- EXERCISE GOAL: Set every line of the data down again exactly, and keep the pictures out.

== Segment start ==

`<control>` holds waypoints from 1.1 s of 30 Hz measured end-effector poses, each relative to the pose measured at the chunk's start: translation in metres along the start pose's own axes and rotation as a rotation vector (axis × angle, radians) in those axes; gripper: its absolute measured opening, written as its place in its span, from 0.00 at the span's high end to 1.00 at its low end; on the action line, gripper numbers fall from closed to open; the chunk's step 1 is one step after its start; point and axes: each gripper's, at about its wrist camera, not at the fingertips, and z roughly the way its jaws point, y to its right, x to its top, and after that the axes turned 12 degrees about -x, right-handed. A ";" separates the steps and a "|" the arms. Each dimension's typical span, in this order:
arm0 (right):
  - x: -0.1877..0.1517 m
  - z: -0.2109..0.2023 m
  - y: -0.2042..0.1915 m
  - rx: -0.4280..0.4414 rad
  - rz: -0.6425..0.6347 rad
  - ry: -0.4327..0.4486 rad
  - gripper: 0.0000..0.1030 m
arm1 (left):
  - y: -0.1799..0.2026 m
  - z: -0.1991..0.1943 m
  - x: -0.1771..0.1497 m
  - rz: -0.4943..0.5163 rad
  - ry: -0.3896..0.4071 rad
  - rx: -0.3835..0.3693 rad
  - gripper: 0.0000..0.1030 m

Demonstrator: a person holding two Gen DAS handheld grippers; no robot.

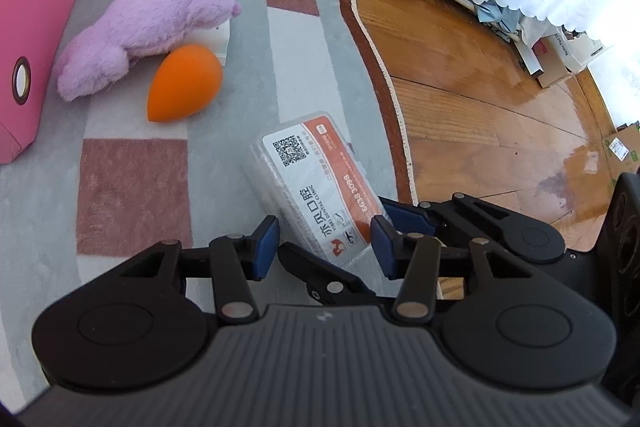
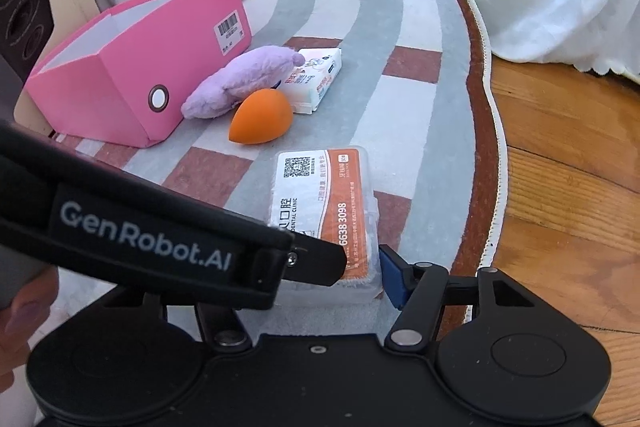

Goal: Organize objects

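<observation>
Sorting barely begun: nothing visible in the pink box (image 2: 132, 75).
Both grippers, left gripper (image 1: 324, 247) and right gripper (image 2: 360, 279), stand apart around the plastic case (image 2: 328, 211); toy (image 2: 240, 83), sponge (image 2: 262, 117) and packet (image 2: 320, 75) lie on the rug (image 2: 400, 107).

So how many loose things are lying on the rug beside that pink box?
4: purple plush against the pink box, orange sponge before it, white packet behind, clear case nearest. Others may be hidden.

A rug (image 2: 400, 107) covers the floor (image 2: 560, 147), which shows at its right. A box (image 2: 120, 75) stands at the back left. Just right of it lies a plush (image 2: 240, 79), partly on a packet (image 2: 320, 75). A sponge (image 2: 262, 117) sits before the plush. Nearest lies a case (image 2: 324, 203).
</observation>
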 end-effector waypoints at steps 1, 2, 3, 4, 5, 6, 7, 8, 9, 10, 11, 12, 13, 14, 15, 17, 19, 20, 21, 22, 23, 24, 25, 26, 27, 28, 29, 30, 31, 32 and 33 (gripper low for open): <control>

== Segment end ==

- TASK ANSWER:
`<control>` holds waypoints from 1.1 s of 30 Hz measured end-effector poses, each relative to the pose measured at the chunk's start: translation in metres along the start pose's own axes and rotation as a rotation vector (axis × angle, radians) in those axes; gripper: its absolute measured opening, written as its place in its span, from 0.00 at the span's high end to 1.00 at its low end; on the action line, gripper numbers fall from closed to open; the chunk's step 1 is one step after its start; point and axes: each gripper's, at about its wrist camera, not at the fingertips, and z roughly the way its jaws point, y to its right, x to its top, and after that the axes turned 12 degrees about -x, right-handed. A ";" separates the steps and a "|" the arms. Each dimension's typical span, in this order:
arm0 (right):
  - x: -0.1877..0.1517 m
  - z: -0.2109..0.2023 m
  - y: -0.2042..0.1915 m
  - rx: -0.4280..0.4414 rad
  - rz: -0.6425..0.6347 rad
  - ry: -0.4327..0.4486 rad
  - gripper: 0.0000..0.1030 m
arm1 (left):
  - y: -0.1799..0.2026 m
  - z: -0.1991..0.1943 m
  - x: -0.1771..0.1497 m
  - rz: -0.4943..0.5163 rad
  - ry: -0.3896..0.4071 rad
  - rx: -0.3835..0.3693 rad
  - gripper: 0.0000..0.1030 m

Demonstrator: a person holding two Gen DAS handheld grippers; no robot.


Goal: Organize objects

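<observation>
Sorting barely begun: nothing visible in the pink box (image 2: 132, 75).
Both grippers, left gripper (image 1: 324, 247) and right gripper (image 2: 360, 279), stand apart around the plastic case (image 2: 328, 211); toy (image 2: 240, 83), sponge (image 2: 262, 117) and packet (image 2: 320, 75) lie on the rug (image 2: 400, 107).

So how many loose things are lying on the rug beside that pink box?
4: purple plush against the pink box, orange sponge before it, white packet behind, clear case nearest. Others may be hidden.

A rug (image 2: 400, 107) covers the floor (image 2: 560, 147), which shows at its right. A box (image 2: 120, 75) stands at the back left. Just right of it lies a plush (image 2: 240, 79), partly on a packet (image 2: 320, 75). A sponge (image 2: 262, 117) sits before the plush. Nearest lies a case (image 2: 324, 203).
</observation>
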 end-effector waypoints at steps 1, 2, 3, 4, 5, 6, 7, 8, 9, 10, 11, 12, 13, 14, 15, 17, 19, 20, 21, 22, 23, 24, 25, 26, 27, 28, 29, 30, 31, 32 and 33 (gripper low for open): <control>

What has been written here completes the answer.